The lacecaps varieties have just as much going for them, but the flowers are subtle, with flatter flower heads that resemble pinwheels. They are made up of showy sterile flowers in a round a centre of fertile, bead-like flowers. These are more graceful shrubs than the mop heads and fit quite naturally into woodland setting.

The pH of the soil affects their flower colour too. You’ll make an impressive display using the popular variety Mariesii Perfecta, which in light shade can be rich blue, mauve or lilac blue, or pale pink if the soil is limy. It’s a strong growing plant, so best left to make a large shrub.

The flowers of Mariessa Perfecta are a dark pink but in acidic soil they will change to a beautiful blue colour

Another interesting variety is ‘Quadricolor’, which has variegated leaves in pale and dark green with white and lemon yellow markings. It makes an elegant specimen up to 1.5m tall when covered with its pale mauve-pink flowers, which are a deepershade on acid soil, from June to November.

Another impressive chameleon varieties is Glam Rock ‘Horwack’ whose flowers are constantly changing colour

New last year was the variety Lady Mata Hari, which produces dark coloured and lighter flowers in one head. New this year is the spectacular variety Runaway Bride called Snow White, which produces six times more blooms than the average hydrangea. It was named the Plant of the Year at this year’s Chelsea Flower Show. The lacecap flowers, which are flushed pink, appear from late spring/early summer until well into autumn.

Hydrangea Runaway Bride ‘Snow White’ is available from www.thompson-morgan.com, from £13.99

Hydrangeas essential requirement is water, which they need in copious amounts for them to be able to maintain those fleshy stems and big leaves. As heavy drinkers they will only thrive in rich, moist soil that has been enriched with well-rotted garden compost or manure rather than fertilizer when planting and then mulched annually.

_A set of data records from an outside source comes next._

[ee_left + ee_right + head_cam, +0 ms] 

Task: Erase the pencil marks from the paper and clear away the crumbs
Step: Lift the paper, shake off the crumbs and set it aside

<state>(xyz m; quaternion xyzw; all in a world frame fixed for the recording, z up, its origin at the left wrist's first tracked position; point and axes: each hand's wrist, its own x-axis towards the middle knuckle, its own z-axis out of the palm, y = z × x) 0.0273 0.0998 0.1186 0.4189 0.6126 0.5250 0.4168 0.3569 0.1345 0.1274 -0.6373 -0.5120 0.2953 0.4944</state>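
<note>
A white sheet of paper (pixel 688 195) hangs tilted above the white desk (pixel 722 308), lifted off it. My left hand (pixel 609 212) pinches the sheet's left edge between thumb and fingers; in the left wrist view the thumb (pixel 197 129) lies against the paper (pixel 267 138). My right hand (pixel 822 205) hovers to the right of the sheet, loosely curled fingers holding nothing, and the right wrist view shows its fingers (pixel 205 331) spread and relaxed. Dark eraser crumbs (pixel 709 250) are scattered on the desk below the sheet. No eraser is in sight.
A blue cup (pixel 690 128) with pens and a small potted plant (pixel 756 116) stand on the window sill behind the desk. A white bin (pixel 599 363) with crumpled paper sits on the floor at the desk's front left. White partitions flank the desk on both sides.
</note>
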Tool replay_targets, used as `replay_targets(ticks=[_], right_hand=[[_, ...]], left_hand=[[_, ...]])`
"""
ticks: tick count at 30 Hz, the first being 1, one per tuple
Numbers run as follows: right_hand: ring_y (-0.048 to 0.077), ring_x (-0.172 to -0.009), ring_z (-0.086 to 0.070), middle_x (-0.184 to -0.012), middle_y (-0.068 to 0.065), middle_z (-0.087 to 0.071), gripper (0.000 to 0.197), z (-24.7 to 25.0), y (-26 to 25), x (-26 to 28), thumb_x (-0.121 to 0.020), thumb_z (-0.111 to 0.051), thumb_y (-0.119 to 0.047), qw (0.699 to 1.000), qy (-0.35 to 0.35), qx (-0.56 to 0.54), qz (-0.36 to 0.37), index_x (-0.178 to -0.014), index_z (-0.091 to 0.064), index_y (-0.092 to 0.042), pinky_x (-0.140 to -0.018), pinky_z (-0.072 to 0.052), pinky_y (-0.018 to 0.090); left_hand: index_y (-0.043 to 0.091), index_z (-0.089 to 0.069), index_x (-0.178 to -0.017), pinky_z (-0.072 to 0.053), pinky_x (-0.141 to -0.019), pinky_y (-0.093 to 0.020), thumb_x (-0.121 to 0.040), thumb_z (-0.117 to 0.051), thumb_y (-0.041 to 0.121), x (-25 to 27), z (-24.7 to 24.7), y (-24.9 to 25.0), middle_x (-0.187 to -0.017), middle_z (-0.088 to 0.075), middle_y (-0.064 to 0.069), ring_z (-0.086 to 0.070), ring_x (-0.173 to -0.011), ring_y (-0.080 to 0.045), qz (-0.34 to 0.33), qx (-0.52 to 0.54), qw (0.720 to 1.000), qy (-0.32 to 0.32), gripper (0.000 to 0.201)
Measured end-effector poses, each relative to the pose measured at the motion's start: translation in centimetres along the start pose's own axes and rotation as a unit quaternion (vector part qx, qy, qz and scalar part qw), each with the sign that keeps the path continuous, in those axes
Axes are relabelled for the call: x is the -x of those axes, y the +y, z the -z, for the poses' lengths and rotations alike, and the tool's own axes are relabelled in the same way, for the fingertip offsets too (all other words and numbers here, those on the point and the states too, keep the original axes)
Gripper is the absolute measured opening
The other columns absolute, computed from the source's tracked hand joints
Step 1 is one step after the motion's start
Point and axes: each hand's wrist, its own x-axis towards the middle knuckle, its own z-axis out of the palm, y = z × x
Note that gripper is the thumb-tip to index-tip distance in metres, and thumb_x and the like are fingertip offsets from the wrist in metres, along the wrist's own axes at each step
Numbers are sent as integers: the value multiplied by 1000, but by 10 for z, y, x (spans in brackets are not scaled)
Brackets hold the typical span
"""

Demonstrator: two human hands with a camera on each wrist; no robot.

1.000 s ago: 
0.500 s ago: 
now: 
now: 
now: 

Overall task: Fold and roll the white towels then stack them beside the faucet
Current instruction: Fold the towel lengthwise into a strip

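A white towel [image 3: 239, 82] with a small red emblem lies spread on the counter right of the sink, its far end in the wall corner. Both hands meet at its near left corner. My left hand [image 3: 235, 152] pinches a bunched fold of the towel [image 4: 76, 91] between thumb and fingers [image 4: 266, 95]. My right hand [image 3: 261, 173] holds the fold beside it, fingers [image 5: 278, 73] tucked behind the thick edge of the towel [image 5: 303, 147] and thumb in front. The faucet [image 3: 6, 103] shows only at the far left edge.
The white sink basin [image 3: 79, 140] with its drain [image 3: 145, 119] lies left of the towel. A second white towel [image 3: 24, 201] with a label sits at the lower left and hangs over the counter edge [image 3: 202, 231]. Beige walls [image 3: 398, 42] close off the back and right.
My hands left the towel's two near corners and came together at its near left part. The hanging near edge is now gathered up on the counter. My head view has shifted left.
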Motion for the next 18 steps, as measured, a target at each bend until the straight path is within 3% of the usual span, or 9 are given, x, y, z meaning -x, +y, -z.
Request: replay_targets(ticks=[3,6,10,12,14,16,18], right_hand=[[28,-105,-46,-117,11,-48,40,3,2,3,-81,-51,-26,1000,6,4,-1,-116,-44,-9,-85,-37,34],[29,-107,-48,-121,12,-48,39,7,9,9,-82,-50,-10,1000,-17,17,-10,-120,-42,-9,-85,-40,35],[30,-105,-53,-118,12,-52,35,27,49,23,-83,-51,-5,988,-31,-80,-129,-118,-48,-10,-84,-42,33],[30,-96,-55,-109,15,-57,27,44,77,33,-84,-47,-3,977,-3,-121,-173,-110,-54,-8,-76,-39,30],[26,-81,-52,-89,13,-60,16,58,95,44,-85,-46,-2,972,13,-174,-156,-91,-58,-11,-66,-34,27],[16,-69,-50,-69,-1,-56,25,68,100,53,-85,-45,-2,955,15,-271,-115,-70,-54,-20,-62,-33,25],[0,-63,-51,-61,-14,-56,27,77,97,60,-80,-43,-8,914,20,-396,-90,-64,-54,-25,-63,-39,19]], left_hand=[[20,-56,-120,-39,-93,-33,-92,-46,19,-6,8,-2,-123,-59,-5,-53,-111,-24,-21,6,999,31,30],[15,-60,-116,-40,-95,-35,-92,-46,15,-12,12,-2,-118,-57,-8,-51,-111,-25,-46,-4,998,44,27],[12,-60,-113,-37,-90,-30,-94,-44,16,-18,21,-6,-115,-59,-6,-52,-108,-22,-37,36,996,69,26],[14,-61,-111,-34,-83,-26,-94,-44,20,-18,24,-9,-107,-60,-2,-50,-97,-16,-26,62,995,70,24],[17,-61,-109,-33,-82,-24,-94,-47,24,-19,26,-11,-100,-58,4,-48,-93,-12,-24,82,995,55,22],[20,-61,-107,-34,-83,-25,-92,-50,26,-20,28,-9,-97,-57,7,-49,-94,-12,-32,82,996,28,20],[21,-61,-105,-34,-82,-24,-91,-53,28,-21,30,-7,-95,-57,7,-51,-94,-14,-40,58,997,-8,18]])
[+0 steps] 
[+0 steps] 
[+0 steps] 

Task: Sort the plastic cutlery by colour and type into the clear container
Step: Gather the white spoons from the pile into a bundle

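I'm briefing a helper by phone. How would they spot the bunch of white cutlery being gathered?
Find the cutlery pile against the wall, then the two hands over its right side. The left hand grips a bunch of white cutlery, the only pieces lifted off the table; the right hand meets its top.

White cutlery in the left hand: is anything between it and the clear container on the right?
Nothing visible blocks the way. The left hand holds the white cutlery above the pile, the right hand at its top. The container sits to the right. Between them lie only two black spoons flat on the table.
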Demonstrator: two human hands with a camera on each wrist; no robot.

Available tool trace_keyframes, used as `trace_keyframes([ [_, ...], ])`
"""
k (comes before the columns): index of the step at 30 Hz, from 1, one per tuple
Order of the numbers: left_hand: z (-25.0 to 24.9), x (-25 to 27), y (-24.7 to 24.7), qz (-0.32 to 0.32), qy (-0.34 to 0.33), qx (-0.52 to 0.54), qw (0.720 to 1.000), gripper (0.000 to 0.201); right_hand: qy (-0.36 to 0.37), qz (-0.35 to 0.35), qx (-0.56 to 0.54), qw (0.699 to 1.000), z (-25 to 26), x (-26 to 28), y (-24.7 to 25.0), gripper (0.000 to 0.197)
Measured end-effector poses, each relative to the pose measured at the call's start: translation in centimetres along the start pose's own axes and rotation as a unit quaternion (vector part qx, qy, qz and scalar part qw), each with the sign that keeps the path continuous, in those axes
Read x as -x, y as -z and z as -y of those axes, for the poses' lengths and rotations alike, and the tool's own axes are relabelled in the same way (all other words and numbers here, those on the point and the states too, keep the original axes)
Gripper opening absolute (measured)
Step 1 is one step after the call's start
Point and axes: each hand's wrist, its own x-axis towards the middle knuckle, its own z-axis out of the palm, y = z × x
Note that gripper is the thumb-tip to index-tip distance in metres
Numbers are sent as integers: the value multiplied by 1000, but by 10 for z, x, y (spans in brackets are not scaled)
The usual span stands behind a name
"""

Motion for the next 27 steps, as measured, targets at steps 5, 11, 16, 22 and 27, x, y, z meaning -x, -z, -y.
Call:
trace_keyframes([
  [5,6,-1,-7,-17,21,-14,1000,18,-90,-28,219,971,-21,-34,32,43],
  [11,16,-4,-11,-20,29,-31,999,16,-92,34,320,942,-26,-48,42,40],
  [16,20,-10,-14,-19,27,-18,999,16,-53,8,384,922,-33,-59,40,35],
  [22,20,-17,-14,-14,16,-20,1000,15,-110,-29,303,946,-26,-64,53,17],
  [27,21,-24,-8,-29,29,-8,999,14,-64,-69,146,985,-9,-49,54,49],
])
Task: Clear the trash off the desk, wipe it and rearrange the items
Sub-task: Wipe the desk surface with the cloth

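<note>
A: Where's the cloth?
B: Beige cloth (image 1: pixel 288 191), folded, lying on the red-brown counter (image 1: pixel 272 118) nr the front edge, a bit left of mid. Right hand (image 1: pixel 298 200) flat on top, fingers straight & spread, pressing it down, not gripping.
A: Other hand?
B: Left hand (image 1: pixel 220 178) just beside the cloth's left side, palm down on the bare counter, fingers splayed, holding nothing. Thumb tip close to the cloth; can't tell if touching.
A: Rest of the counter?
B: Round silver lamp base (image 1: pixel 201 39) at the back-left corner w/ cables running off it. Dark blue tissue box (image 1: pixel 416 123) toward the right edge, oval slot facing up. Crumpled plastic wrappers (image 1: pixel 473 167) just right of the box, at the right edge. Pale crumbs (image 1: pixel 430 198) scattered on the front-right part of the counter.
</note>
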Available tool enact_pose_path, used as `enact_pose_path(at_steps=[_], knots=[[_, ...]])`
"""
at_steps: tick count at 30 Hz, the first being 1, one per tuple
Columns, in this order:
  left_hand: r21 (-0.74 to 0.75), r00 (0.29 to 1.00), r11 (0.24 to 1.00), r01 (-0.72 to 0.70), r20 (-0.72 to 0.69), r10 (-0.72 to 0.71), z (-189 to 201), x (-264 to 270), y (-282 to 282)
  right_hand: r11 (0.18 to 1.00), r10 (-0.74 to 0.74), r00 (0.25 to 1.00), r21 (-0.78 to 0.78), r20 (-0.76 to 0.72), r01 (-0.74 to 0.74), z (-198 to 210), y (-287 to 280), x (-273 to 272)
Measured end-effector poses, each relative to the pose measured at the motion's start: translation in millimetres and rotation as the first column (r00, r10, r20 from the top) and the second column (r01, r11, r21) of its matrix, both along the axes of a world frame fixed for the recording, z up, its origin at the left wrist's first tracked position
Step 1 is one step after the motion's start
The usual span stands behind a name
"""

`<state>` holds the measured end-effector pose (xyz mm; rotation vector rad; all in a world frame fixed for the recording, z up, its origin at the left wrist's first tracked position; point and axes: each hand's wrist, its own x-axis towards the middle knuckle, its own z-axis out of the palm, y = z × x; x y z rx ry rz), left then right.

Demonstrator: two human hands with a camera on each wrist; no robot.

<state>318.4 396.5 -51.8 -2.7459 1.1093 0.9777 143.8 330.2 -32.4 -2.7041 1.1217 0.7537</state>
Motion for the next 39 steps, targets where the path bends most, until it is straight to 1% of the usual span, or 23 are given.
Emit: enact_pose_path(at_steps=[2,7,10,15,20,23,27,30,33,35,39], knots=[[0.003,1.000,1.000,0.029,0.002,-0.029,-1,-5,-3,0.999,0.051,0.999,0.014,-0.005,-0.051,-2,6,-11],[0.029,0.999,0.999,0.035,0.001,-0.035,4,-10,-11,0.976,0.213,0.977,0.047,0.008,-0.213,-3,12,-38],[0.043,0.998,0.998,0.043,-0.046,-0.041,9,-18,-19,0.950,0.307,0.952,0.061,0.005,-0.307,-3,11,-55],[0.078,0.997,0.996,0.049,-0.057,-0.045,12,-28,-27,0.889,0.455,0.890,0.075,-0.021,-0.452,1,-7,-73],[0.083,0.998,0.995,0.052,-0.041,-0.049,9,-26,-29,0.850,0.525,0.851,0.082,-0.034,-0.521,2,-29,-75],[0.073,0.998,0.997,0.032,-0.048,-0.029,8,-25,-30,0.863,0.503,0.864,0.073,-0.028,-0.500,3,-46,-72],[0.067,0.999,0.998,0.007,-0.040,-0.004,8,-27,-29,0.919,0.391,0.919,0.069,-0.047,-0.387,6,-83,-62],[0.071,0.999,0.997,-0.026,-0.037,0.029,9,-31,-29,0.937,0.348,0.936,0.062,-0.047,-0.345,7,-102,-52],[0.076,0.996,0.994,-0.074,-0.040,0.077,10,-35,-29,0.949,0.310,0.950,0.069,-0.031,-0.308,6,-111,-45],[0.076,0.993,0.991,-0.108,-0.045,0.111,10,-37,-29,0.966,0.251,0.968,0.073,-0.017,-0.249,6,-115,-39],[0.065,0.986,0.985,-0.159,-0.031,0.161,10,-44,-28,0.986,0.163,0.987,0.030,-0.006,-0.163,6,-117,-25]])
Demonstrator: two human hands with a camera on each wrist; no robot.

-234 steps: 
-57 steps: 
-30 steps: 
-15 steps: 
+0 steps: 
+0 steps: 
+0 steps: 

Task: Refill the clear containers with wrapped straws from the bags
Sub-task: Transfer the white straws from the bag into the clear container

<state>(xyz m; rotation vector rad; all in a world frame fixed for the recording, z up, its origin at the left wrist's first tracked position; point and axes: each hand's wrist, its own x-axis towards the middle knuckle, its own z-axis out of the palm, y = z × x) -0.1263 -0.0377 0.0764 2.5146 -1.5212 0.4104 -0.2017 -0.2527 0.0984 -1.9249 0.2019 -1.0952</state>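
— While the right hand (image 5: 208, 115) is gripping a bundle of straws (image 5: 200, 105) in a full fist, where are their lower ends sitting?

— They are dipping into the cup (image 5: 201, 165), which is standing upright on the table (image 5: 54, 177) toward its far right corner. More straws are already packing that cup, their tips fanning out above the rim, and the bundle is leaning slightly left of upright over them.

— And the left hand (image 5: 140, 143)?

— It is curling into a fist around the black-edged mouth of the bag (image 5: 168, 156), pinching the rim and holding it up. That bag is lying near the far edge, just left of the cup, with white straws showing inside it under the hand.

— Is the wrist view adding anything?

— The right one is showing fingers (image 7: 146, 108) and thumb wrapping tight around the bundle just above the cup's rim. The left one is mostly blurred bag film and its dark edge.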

You can preserve the flowers for life, by simply arranging them in a vase, with or without water, and leaving them to dry. It is not necessary to hang hydrangeas up side down to dry unless the stems are very thin and weak. If however, you prefer to retain the natural hydrangea colour, you must use Silica Gel to dry the fresh blooms

There is one draw back of both types of hydrangea and that is, they produce flowers from the topmost bud of each stem, and if that is damaged in winter or if pruned at the wrong time, they will not flower.

The golden rule of “if in doubt – don’t” should therefore be applied when it comes to pruning. You can cut out deadwood at any time of the year, but if light pruning is necessary to reduce the size or shape the shrub, stems must be cut back in June or July, after the shrub blooms but before flower buds form during late summer for the following year. Bear in mind too that the new stems will not necessarily produce flowers for a couple of years!

In cold regions it’s best to leave the flower heads on Macrophylla hydrangeas to protect the buds over winter, then cut back each stem to the first pair of fat buds behind the flower in spring

Paniculata hydrangeas are best pruned hard in late winter, cutting back by half to two-thirds to retain a strong branch framework at the base of the plant. Doing this produces vigorous shoots with flowers at the tips.

After pruning, or at any time in the growing season, feed by sprinkling Vitax Hydrangea Feed around the plants, work it into the soil surface with a fork or hoe and water thoroughly.